The oldest rocks of the Cathaysia Block, South China, comprise the Badu Complex and Paleoproterozoic granites in the Wuyishan area (southern Zhejiang and northwestern Fujian Provinces). New zircon U–Pb ages, Hf isotopes and trace elements for metamorphic rocks from the Badu Complex, and bulk Nd-isotope compositions of these rocks and granites in the Wuyishan area provide important constraints on the Precambrian crustal evolution of the Cathaysia Block. Inherited cores of zircon grains from the metamorphic rocks are of magmatic origin, predominantly formed at ca 2.5Ga, while overgrowth rims reflect two episodes of granulite–facies metamorphism related to collisional orogeny at 1.89–1.88Ga and 252–234Ma.

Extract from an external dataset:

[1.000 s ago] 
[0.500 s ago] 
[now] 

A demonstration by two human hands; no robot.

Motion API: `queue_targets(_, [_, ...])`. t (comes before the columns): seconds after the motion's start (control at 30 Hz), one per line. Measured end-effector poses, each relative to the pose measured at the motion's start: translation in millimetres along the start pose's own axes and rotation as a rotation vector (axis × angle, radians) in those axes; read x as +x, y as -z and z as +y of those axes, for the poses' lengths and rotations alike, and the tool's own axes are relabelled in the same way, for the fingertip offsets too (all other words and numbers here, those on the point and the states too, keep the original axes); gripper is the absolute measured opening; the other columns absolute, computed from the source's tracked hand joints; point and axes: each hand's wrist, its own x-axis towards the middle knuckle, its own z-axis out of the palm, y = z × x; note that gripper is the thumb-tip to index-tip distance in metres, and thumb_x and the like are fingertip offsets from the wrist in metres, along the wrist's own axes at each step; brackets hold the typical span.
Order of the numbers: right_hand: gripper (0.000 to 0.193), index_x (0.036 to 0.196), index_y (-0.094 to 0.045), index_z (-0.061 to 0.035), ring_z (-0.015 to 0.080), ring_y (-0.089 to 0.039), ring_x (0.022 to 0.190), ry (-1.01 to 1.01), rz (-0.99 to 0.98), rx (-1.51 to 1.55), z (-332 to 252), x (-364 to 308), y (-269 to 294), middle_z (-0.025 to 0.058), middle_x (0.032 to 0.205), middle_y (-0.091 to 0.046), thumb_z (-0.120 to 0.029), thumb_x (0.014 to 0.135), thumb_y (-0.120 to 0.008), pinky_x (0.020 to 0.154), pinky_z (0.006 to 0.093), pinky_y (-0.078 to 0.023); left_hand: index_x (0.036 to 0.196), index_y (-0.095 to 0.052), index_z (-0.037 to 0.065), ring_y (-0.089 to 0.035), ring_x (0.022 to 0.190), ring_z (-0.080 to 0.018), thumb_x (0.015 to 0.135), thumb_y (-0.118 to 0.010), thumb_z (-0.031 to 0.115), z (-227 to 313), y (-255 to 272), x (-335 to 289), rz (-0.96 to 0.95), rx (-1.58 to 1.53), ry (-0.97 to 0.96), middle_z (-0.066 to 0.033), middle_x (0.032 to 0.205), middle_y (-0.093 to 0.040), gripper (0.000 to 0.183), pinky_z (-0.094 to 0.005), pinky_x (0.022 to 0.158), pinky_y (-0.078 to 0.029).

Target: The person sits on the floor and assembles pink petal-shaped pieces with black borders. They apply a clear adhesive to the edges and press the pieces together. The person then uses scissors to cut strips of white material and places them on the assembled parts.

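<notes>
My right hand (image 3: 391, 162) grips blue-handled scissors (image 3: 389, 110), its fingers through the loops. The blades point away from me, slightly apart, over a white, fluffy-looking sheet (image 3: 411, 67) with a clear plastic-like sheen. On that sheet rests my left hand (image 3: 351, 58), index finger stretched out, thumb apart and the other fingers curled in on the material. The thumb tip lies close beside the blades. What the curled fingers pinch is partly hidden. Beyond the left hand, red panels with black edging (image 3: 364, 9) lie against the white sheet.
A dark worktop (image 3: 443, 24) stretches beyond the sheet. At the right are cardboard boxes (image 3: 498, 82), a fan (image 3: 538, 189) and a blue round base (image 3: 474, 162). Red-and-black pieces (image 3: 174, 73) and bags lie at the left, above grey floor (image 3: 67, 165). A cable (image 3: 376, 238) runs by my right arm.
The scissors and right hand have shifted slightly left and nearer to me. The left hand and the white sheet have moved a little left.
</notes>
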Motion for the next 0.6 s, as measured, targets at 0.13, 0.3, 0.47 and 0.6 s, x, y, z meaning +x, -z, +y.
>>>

The unimodal age distribution (∼2.5Ga) of detrital zircons and the positive ɛHf(t) of most Neoarchean zircons suggest that the detritus of these sedimentary protoliths of the Badu Complex came from a proximal volcanic arc, and that they were deposited in an arc basin synchronously with ∼2.5Ga volcanism. Zircon U–Pb ages and Hf-isotopes with whole-rock Nd isotopes suggest that the juvenile crust of the eastern Cathaysia Block was generated mainly at 2.5Ga and 2.8Ga, and minor at 3.5–3.3Ga with some evidence for the generation at 3.7–3.6Ga and ∼4.0Ga. A strong ∼1.9Ga orogeny and the 3.3–3.0Ga thermal event only involved the reworking of older crust material. Paleoproterozoic (1.89–1.86Ga) granitic magmatic activity and high-grade metamorphism in the eastern Cathaysia Block were synchronous with the assembly of the Columbia supercontinent. Using integrated geochronological, Hf–Nd isotopic and petrologic data as a “barcode”, we compare the Cathaysia Block with other Paleoproterozoic orogens worldwide, and argue that its closest affinity is with the South Korean Peninsula and the Lesser Himalaya of NW India. Consequently, the eastern Cathaysia block, and the South Korean massif (as the united Cathay-South Korea terrane) was close to the Lesser Himalaya terrane in the Paleoproterozoic configuration of the Columbia supercontinent. The spatial linkage was maintained for ca 1Ga, until the fragmentation of the Rodinia supercontinent during Neoproterozoic time.